The full listing below should be printed word for word.

= = = = =

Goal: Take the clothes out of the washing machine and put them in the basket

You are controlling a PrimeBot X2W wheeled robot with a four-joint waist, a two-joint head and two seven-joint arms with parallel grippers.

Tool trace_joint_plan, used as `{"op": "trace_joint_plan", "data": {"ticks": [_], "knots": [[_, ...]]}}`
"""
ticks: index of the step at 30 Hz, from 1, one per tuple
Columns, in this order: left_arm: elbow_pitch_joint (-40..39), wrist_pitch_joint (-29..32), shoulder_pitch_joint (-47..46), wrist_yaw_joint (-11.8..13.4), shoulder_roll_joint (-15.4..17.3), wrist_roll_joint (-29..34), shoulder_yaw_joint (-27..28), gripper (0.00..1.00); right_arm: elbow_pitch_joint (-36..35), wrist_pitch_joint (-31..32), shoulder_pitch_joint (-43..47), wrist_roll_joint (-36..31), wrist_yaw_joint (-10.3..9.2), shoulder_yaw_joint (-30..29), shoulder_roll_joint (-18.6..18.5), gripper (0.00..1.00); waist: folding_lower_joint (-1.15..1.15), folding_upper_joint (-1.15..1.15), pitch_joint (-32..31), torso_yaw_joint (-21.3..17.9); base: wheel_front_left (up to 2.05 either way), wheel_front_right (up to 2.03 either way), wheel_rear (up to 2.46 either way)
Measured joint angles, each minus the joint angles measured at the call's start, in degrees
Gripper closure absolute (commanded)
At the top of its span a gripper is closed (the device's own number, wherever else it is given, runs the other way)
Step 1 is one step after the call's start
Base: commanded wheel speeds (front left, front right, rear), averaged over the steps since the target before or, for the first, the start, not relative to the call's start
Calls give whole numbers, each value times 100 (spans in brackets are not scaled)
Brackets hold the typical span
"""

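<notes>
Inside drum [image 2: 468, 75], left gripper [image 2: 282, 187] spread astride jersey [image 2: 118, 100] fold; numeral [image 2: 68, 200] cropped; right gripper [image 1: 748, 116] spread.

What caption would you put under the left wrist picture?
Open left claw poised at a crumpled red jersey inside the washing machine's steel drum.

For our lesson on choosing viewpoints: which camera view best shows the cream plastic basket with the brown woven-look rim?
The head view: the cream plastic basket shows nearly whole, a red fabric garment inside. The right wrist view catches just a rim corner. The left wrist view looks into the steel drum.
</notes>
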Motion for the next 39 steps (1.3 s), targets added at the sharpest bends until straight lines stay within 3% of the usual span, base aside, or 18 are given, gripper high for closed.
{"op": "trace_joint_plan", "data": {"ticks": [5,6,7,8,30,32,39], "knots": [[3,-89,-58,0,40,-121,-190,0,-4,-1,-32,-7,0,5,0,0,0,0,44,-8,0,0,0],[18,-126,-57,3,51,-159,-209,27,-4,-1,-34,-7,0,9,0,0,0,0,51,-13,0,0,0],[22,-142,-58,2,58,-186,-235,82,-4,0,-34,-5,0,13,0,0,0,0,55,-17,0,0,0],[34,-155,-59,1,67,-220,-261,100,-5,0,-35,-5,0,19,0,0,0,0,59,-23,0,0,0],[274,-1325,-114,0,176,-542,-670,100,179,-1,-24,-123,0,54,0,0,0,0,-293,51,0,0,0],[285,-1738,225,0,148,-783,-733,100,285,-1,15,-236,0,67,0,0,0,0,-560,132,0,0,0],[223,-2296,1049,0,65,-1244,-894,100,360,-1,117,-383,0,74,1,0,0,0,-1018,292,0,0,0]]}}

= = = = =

* **Task solution**:
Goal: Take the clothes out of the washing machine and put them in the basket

You are controlling a PrimeBot X2W wheeled robot with a four-joint waist, a two-joint head and two seven-joint arms with parallel grippers.

Tool trace_joint_plan, used as `{"op": "trace_joint_plan", "data": {"ticks": [_], "knots": [[_, ...]]}}`
"""
ticks: index of the step at 30 Hz, from 1, one per tuple
Columns, in this order: left_arm: elbow_pitch_joint (-40..39), wrist_pitch_joint (-29..32), shoulder_pitch_joint (-47..46), wrist_yaw_joint (-11.8..13.4), shoulder_roll_joint (-15.4..17.3), wrist_roll_joint (-29..34), shoulder_yaw_joint (-27..28), gripper (0.00..1.00); right_arm: elbow_pitch_joint (-36..35), wrist_pitch_joint (-31..32), shoulder_pitch_joint (-43..47), wrist_roll_joint (-36..31), wrist_yaw_joint (-10.3..9.2), shoulder_yaw_joint (-30..29), shoulder_roll_joint (-18.6..18.5), gripper (0.00..1.00); waist: folding_lower_joint (-1.15..1.15), folding_upper_joint (-1.15..1.15), pitch_joint (-32..31), torso_yaw_joint (-21.3..17.9); base: wheel_front_left (up to 2.05 either way), wheel_front_right (up to 2.03 either way), wheel_rear (up to 2.46 either way)
Measured joint angles, each minus the joint angles measured at the call's start, in degrees
Gripper closure absolute (commanded)
At the top of its span a gripper is closed (the device's own number, wherever else it is given, runs the other way)
Step 1 is one step after the call's start
Base: commanded wheel speeds (front left, front right, rear), averaged over the steps since the target before or, for the first, the start, not relative to the call's start
Calls give whole numbers, each value times 100 (spans in brackets are not scaled)
Brackets hold the typical span
"""

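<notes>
Inside drum [image 2: 468, 75], left gripper [image 2: 282, 187] spread astride jersey [image 2: 118, 100] fold; numeral [image 2: 68, 200] cropped; right gripper [image 1: 748, 116] spread.

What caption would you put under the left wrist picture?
Open left claw poised at a crumpled red jersey inside the washing machine's steel drum.

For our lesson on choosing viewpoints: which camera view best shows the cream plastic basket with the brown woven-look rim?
The head view: the cream plastic basket shows nearly whole, a red fabric garment inside. The right wrist view catches just a rim corner. The left wrist view looks into the steel drum.
</notes>
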Motion for the next 39 steps (1.3 s), targets added at the sharpest bends until straight lines stay within 3% of the usual span, base aside, or 18 are given, gripper high for closed.
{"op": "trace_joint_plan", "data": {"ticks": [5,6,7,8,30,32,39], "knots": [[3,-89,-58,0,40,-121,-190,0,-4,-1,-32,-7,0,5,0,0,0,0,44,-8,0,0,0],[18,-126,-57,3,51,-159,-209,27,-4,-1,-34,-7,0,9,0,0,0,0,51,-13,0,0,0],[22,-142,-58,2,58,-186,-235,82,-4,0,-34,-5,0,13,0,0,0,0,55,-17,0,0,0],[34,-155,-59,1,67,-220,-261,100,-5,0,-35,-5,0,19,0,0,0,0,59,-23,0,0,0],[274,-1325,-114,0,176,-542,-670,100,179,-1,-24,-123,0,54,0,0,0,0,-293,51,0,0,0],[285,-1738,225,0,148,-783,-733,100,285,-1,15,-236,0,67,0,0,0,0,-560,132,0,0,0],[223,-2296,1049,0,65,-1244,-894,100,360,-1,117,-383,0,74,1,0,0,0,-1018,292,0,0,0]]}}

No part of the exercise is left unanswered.